As we approached the large glasshouse I suddenly realised that I didn’t have the car keys with me, so we carefully, and sullenly I have to say, retraced our footsteps. I had a hunch that I might have put them down when I photographed the skunk cabbage. Fortunately that turned out to be the case, and we found the keys hidden just inside the bed. We were able to move forward again, albeit on a different pathway.
So, the yellow skunk cabbage -it caused us so much grief I have to tell you about the plant.
As you will see from the photograph, it is a member of the large family of plants called the Araceae, most familiar to most people by the common arum lily.
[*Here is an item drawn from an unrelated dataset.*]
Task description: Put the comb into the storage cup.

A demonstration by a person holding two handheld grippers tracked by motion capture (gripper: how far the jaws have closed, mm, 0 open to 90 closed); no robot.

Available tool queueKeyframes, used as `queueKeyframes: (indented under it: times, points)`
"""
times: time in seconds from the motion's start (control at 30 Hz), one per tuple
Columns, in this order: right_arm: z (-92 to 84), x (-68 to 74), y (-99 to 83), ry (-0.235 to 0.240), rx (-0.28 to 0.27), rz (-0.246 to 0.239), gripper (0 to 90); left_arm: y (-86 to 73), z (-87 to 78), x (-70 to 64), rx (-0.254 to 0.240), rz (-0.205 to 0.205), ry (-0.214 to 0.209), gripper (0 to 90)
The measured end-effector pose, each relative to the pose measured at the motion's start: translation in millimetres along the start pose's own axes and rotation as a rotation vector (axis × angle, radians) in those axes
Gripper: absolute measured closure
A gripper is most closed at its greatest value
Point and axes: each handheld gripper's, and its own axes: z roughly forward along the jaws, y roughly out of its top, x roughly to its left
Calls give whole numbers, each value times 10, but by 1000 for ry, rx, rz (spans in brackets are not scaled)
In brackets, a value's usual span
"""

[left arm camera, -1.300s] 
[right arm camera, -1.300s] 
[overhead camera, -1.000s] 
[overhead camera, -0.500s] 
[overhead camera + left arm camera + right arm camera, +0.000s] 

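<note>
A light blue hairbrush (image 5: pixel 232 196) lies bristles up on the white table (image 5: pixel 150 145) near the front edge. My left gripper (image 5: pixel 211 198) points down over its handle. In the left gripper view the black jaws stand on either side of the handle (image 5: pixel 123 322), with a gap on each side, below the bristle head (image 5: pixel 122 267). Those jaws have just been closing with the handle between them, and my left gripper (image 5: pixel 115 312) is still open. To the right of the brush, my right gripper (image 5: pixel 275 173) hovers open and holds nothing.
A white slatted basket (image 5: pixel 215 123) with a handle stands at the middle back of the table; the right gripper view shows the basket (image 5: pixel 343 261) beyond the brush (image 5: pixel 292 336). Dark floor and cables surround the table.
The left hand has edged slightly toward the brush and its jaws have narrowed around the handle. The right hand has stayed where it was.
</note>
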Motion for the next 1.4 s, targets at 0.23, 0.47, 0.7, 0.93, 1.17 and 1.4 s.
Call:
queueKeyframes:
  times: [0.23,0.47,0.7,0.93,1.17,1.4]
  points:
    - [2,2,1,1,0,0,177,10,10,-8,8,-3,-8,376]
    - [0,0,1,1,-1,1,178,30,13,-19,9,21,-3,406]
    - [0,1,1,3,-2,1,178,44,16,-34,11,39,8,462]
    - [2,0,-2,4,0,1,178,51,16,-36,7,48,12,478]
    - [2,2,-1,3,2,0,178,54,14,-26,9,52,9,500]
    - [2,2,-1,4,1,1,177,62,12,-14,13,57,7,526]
Like the arum, the Lysichiton prefers moist soil, with good humus content. It will grow in sun or part shade. It is at its very best, though, in damp areas alongside ponds or streams where, if it is at all happy, it will even seed and establish itself.
As with members of the Araceae what appears to be the flower is in fact a sheath that covers the actual flowers. The sheath appears from the ground in early spring, wrapped around the spadix – the stem that has the small flowers spaced along it.
Unfortunately it shares another common trait of many members of the Araceae - it is fly pollinated, and as such uses a very traditional way of attracting flies to the flowers.
It stinks.
It has a heavy musky scent which unpleasant but it is not as absolutely foul as some of the more lurid members of the family.
Each year or so someone comes to see me with tales of a lily that has just appeared in their garden. They have never seen it before and that it has large flowers like an arum, except they are black. And everyone says the flowers stink.
What they have in their garden is commonly called the “Stink Lily”, “Voodoo Lily” or the “Dragons Flower”, but it is known to botanists as Dranuculus vularis.
Unlike the yellow cabbage yellow this plant comes from Mediterranean Europe and prefers freer draining soil. It has attractive green leaves with white markings, arranged around the snakeskin patterned stem. The flowers, though, are the thing.
And what a thing they are. The spathe pops out fully and tightly closed, greenish brown, with deep markings on the edge. When the spathe opens and the spadix is finally exposed it comes in the most lurid maroon, and can be up to 1.5 metres long. It is sometimes called “amorphophallic” by botanists. When I tell you that “amorpho” means “shaped”, I am sure you can work put how it got its description. As a matter of interest, I see some United States nurseries are now calling this the “Viagra Lily.”
This is an attractive looking plant, and the putrid smell (said to recall rotting meat) doesn’t last for long – maybe just one day. Just the same, don’t plant it by the front door.
I was pleased to see another old favourite in the gardens though, a form of the common “arum,” Zantedeschia aethiopica. The usual form is the common white form so heavily associated with funerals in the United Kingdom, and almost regarded as a weed in New Zealand. There is a very interesting green-flowered form called “Green Goddess”. It is brilliant in the damp conditions where the white flowered form grows, and it is a great flower if you like having different flowers in a vase inside. It was very popular during the time ladies were keen on joining floral art clubs, as it was perfect for many forms of floral display, and it is having a bit of a comeback again now, no doubt influenced by the increasing interest in large foliage and pool gardens.
My favourite among all these arums-like plants is a tiny little one I have in my glasshouse, just for the kids - the mouse plant. Arisarum proboscideum is a shade loving plant that grows about 15 cm high, with funny little flowers that look just like mice, especially when seen from behind. A great one for the kids to scream at!